Sciatica is the pain caused when the sciatic nerve is irritated. The sciatic nerve is located at the base of the spinal column at the sacrum and coccyx area and stretches down to the legs. At the lower back, the sciatic nerve is comprised of four or five smaller nerves. This nerve is the longest and largest nerve of the human body. When one of the five root nerves that combined to form the sciatic nerve becomes irritated or compressed, this triggers pain throughout the entire sciatic nerve.
When the sciatic nerve is in pain, the surrounding areas of the body will also be in pain. This includes the lower back and legs. Pain can even radiate to the waist and feet. Sciatica pain can range from person to person. You may have mild sciatica one week and severe sciatica in another week. Sciatica pain can last for a few days to a few weeks. It may come and go. Because of the fact that sciatica isn’t actually a condition but a symptom of another condition, effective treatment must be done to correct the problem that caused the sciatica. Sciatica can’t be treated as an independent condition and must be looked at as a symptom.
To manage sciatica you need to understand what part of your body is in pain. If your legs are in pain, you should try to alleviate the pain there. If your back is in pain, you should focus on this area. Sciatica can first be treated with rest. Sometimes just taking it easy and relaxing can go a long way in soothing pain and allowing the body to recuperate from muscle sprains and injuries. Resting for a long period is not recommended however because this can allow muscles to become lazy and less able to build up strength. The next step up from resting is stretching. Stretching can help to loosen muscles and reduce whatever tension is now built up in your back and legs. Stretches that focus on moving the back, arms, legs, hips and torso in different extension movements are sure to diminish the pain. Make sure to devote time to stretching the hamstring.
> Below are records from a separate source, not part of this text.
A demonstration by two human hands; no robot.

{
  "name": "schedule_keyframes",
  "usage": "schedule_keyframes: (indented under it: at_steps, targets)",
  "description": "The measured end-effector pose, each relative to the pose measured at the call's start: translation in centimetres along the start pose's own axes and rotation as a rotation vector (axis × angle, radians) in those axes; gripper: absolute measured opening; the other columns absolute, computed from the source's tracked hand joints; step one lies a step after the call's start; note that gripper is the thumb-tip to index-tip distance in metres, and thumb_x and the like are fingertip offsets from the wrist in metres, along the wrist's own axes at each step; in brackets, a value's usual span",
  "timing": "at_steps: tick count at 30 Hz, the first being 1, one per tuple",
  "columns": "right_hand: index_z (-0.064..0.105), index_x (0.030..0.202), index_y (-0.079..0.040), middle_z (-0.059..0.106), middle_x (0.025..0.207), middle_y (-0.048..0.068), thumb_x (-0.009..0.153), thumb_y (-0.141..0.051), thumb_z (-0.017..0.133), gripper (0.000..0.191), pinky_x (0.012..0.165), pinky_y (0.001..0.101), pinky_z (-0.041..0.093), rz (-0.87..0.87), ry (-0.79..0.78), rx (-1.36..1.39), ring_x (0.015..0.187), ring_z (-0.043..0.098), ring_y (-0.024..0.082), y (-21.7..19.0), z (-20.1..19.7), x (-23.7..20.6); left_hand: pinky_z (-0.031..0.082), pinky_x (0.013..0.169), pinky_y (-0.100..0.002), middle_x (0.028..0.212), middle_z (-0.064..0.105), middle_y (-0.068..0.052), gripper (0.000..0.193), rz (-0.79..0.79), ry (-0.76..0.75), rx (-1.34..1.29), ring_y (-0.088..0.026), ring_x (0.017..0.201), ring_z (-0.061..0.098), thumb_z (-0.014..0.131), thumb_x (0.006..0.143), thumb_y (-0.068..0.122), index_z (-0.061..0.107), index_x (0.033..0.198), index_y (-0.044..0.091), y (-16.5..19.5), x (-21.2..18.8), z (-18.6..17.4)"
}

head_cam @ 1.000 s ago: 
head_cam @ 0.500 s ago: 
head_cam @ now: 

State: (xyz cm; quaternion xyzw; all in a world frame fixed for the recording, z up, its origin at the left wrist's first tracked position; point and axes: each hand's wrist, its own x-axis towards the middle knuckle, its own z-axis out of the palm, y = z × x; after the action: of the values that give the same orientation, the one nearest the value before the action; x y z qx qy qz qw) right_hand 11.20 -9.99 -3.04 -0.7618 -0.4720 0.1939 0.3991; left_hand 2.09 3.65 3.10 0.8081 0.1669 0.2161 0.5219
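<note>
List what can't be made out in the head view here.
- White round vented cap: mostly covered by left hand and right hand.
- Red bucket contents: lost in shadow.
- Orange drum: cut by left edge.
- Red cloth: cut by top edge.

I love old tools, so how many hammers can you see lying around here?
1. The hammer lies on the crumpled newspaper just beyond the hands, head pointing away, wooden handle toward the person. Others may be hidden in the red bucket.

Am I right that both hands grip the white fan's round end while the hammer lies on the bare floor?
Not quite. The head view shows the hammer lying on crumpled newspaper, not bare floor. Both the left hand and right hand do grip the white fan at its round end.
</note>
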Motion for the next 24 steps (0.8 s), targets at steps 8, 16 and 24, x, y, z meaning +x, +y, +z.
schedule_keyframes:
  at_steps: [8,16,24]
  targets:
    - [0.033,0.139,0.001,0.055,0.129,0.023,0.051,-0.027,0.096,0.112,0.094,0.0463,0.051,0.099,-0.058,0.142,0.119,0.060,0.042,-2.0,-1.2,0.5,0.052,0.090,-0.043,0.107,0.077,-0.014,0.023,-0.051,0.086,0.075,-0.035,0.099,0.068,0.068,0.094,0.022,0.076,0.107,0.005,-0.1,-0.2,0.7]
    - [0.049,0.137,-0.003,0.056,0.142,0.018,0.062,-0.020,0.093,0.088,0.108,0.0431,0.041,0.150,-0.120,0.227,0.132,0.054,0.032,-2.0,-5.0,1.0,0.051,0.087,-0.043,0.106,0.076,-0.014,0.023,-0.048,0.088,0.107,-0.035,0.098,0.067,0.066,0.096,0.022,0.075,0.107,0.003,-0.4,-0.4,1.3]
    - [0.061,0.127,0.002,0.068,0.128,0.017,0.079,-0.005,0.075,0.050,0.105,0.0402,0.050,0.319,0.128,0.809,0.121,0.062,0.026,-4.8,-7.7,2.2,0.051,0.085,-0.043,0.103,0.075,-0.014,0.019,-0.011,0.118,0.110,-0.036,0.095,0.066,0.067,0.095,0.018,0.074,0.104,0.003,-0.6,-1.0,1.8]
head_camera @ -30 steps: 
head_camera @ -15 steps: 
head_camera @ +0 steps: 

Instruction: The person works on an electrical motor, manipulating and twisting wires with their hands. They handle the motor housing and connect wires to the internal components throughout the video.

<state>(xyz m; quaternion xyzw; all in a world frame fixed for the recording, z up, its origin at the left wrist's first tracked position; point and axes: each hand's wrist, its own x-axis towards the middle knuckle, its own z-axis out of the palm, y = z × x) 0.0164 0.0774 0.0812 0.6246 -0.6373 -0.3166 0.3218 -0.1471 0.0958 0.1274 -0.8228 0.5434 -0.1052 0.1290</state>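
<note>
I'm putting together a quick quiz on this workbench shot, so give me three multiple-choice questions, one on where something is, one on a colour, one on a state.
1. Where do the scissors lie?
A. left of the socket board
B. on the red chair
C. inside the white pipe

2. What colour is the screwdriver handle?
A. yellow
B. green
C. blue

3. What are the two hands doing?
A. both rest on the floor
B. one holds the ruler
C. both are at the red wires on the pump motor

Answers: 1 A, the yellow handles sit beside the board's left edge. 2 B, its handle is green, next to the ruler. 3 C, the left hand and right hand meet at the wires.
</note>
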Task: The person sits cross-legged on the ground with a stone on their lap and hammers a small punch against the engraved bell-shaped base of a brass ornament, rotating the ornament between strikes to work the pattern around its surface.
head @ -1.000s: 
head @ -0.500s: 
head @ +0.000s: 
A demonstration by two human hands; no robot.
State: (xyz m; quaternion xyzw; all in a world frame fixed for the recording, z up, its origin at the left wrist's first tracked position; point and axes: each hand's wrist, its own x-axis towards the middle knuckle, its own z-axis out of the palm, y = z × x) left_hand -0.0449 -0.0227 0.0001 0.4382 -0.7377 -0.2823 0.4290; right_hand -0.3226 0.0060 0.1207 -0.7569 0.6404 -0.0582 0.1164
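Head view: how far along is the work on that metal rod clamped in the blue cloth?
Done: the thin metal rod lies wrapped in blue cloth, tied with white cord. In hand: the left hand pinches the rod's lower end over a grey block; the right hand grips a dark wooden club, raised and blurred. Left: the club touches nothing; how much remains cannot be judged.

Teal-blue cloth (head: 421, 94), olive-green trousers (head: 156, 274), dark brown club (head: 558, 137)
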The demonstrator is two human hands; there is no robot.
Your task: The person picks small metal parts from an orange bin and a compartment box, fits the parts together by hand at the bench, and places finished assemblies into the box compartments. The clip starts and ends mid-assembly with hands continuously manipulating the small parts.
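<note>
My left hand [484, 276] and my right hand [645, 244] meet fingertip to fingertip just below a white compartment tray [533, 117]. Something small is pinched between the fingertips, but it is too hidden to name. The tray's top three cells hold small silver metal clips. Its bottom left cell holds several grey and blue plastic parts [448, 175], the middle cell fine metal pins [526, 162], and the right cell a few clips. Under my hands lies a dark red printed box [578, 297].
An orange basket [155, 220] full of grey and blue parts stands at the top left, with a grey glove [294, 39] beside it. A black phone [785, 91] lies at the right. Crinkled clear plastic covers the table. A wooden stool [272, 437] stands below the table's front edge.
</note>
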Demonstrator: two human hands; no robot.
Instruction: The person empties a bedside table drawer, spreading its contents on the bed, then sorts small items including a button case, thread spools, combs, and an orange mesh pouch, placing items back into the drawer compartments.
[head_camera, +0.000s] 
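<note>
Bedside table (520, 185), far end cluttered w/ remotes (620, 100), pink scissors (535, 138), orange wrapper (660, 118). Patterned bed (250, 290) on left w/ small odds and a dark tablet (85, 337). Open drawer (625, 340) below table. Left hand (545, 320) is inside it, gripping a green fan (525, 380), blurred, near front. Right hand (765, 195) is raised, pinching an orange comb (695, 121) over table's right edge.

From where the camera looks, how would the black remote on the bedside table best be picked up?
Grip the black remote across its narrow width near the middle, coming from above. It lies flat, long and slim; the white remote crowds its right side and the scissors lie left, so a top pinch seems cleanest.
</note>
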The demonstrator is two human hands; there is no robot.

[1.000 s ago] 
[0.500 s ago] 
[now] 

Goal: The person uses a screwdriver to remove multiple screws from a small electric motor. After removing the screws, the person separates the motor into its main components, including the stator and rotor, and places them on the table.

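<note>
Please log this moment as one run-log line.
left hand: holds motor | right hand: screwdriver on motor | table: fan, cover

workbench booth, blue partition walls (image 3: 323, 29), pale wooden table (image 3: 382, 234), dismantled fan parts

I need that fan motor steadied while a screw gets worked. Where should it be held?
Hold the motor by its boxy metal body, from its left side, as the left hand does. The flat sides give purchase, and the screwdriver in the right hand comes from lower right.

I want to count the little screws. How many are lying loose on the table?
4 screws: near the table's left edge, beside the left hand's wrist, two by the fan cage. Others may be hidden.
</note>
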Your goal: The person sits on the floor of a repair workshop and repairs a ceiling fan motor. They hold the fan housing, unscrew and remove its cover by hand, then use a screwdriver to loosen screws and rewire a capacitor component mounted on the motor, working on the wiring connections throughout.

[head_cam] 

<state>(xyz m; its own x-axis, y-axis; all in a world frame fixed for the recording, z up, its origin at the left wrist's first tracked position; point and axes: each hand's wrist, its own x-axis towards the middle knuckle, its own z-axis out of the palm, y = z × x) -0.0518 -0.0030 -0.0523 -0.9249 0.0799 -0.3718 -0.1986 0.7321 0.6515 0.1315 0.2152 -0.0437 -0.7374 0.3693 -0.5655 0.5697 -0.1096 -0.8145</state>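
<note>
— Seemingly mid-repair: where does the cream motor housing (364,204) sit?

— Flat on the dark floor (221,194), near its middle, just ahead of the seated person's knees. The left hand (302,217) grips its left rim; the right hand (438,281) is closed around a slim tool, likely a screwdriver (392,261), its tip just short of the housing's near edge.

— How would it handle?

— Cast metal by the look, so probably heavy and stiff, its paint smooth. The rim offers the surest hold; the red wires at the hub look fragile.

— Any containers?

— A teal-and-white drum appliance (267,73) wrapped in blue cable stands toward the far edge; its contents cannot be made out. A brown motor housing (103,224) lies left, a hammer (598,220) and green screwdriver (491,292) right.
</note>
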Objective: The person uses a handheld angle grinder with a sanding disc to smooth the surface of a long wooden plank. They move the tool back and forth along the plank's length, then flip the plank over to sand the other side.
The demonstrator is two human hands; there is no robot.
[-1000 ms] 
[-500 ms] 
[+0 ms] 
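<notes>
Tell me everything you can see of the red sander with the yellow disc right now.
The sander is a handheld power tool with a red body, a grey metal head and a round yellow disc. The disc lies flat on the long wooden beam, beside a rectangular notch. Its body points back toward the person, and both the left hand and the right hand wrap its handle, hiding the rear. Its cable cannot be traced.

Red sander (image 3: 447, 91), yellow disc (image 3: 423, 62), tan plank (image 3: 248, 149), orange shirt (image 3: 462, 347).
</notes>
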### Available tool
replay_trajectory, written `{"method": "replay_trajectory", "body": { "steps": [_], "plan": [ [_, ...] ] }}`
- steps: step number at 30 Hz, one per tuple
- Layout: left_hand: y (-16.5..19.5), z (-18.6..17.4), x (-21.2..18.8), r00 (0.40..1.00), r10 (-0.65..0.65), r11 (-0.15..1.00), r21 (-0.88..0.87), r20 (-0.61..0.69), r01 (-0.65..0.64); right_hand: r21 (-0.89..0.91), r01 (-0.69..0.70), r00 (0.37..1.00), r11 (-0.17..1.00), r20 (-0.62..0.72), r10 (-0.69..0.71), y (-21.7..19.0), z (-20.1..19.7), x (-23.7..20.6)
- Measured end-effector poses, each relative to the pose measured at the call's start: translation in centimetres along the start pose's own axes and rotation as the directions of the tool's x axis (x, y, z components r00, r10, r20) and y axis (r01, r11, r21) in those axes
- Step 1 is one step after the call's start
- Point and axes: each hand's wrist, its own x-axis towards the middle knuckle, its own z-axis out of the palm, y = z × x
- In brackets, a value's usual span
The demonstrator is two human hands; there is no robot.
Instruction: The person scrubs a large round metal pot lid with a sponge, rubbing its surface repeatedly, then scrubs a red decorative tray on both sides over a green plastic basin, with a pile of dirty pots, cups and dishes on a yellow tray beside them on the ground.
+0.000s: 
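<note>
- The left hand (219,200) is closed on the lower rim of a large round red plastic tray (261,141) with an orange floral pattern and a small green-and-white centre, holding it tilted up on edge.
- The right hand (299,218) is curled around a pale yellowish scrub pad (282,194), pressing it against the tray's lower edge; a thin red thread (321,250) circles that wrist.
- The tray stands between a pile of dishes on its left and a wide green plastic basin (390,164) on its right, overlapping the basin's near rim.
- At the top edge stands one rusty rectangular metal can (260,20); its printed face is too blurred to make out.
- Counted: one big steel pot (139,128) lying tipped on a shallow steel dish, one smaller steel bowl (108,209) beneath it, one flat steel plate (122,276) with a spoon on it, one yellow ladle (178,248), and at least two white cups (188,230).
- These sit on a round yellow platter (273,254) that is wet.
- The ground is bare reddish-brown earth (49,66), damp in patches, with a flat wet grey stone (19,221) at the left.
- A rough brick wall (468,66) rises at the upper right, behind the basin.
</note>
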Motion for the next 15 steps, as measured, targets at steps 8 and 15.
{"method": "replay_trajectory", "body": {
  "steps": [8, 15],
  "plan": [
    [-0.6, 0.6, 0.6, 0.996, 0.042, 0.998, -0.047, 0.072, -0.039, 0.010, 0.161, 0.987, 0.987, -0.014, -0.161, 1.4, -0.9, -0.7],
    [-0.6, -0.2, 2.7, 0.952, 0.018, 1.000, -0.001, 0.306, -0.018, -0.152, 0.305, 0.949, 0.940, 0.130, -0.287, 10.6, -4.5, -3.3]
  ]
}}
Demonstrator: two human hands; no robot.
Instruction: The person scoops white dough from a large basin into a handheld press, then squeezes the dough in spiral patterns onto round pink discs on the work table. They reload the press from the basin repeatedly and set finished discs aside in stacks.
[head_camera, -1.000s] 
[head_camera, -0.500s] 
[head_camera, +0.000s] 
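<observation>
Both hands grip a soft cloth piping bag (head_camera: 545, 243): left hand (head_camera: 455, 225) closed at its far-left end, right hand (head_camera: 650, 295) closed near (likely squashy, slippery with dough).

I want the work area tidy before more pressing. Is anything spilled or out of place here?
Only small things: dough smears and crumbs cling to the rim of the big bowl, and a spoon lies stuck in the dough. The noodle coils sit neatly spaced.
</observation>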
Some specific exercises can help you to manage your sciatica. In addition to stretching exercises you need to do strengthening exercises. Strengthening exercises should focus on developing abdominal and back strength at your core. Aerobic conditioning may also be a good idea to help you become more healthy and fit.
Before you begin to exercise you may want to consult with a medical professional. Try to develop an exercise plan that is customized for you and whatever condition may have brought on your sciatica. It is counterproductive for you to attempt to do exercise if you don’t know how to do them. Exercising improperly can possible cause you to hurt yourself even more. If you overexert your muscles and exercise in a way that is harmful to your body, you will only exacerbate your sciatica.